Immense masses of property were confiscated. Every part of Europe swarmed with exiles. In moody and turbulent spirits zeal soured into malignity, or foamed into madness. From the political agitation of the eighteenth century sprang the Jacobins. From the religious agitation of the sixteenth century sprang the Anabaptists. The partisans of Robespierre robbed and murdered in the name of fraternity and equality. The followers of Kniperdoling robbed and murdered in the name of Christian liberty. The feeling of patriotism was in many parts of Europe, almost wholly extinguished. All the old maxims of foreign policy were changed. Physical boundaries were superseded by moral boundaries. Nations made war on each other with new arms, with arms which no fortifications, however strong by nature or, by art, could resist, with arms before which rivers parted like the Jordan, and ramparts fell down like the walls of Jericho. The great masters of fleets and armies were often reduced to confess, like Milton's warlike angel, how hard they found it "--To exclude Spiritual substance with corporeal bar."
Europe was divided, as Greece had been divided during the period concerning which Thucydides wrote. The conflict was not, as it is in ordinary times, between state and state, but between two omnipresent factions, each of which was in some places dominant and in other places oppressed, but which, openly or covertly, carried on their strife in the bosom of every society. No man asked whether another belonged to the same country with himself, but whether he belonged to the same sect. Party-spirit seemed to justify and consecrate acts which, in any other times, would have been considered as the foulest of treasons. The French emigrant saw nothing disgraceful in bringing Austrian and Prussian hussars to Paris. The Irish or Italian democrat saw no impropriety in serving the French Directory against his own native government.
So, in the sixteenth century, the fury of theological factions suspended all national animosities and jealousies. The Spaniards were invited into France by the League; the English were invited into France by the Huguenots.
We by no means intend to underrate or to palliate the crimes and excesses which, during the last generation, were produced by the spirit of democracy. But, when we hear men zealous for the Protestant religion, constantly represent the French Revolution as radically and essentially evil on account of those crimes and excesses, we cannot but remember that the deliverance of our ancestors from the house of their spiritual bondage was effected "by plagues and by signs, by wonders and by war." We cannot but remember that, as in the case of the French Revolution, so also in the case of the Reformation, those who rose up against tyranny were themselves deeply tainted with the vices which tyranny engenders. We cannot but remember that libels scarcely less scandalous than those of Hebert, mummeries scarcely less absurd than those of Clootz, and crimes scarcely less atrocious than those of Marat, disgrace the early history of Protestantism. The Reformation is an event long past. That volcano has spent its rage. The wide waste produced by its outbreak is forgotten. The landmarks which were swept away have been replaced. The ruined edifices have been repaired. The lava has covered with a rich incrustation the fields which it once devastated, and, after having turned a beautiful and fruitful garden into a desert, has again turned the desert into a still more beautiful and fruitful garden. The second great eruption is not yet over. The marks of its ravages are still all around us. The ashes are still hot beneath our feet. In some directions the deluge of fire still continues to spread. Yet experience surely entitles us to believe that this explosion, like that which preceded it, will fertilise the soil which it has devastated. Already, in those parts which have suffered most severely, rich cultivation and secure dwellings have begun to appear amidst the waste. The more we read of the history of past ages, the more we observe the signs of our own times, the more do we feel our hearts filled and swelled up by a good hope for the future destinies of the human race.

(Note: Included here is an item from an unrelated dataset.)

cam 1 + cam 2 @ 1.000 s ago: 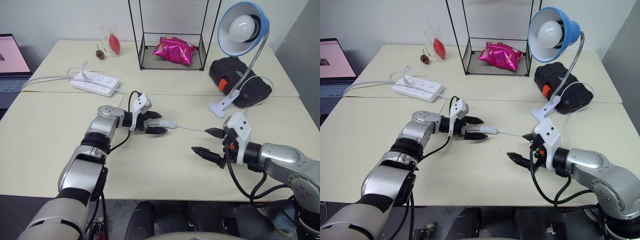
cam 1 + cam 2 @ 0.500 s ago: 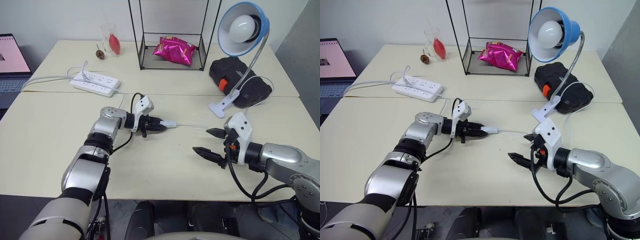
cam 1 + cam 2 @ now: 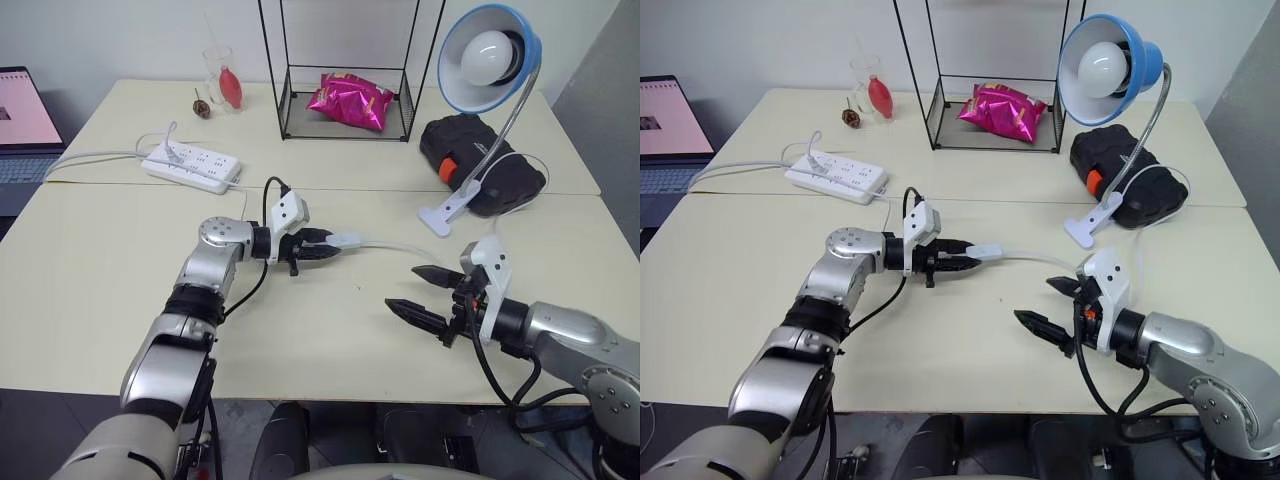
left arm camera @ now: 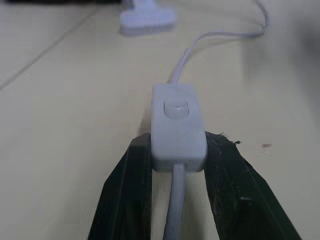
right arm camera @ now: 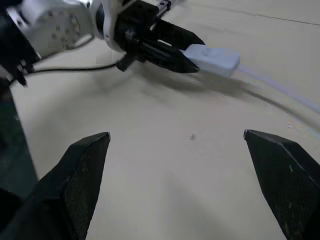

The history of the Reformation in England is full of strange problems. The most prominent and extraordinary phaenomenon which it presents to us is the gigantic strength of the government contrasted with the feebleness of the religious parties. During the twelve or thirteen years which followed the death of Henry the Eighth, the religion of the state was thrice changed. Protestantism was established by Edward; the Catholic Church was restored by Mary; Protestantism was again established by Elizabeth. The faith of the nation seemed to depend on the personal inclinations of the sovereign. Nor was this all. An established church was then, as a matter of course, a persecuting church. Edward persecuted Catholics. Mary persecuted Protestants.
Elizabeth persecuted Catholics again. The father of those three sovereigns had enjoyed the pleasure of persecuting both sects at once, and had sent to death, on the same hurdle, the heretic who denied the real presence, and the traitor who denied the royal supremacy. There was nothing in England like that fierce and bloody opposition which, in France, each of the religious factions in its turn offered to the government. We had neither a Coligny nor a Mayenne, neither a Moncontour nor an Ivry. No English city braved sword and famine for the reformed doctrines with the spirit of Rochelle, or for the Catholic doctrines with the spirit of Paris. Neither sect in England formed a League.
Neither sect extorted a recantation from the sovereign. Neither sect could obtain from an adverse sovereign even a toleration.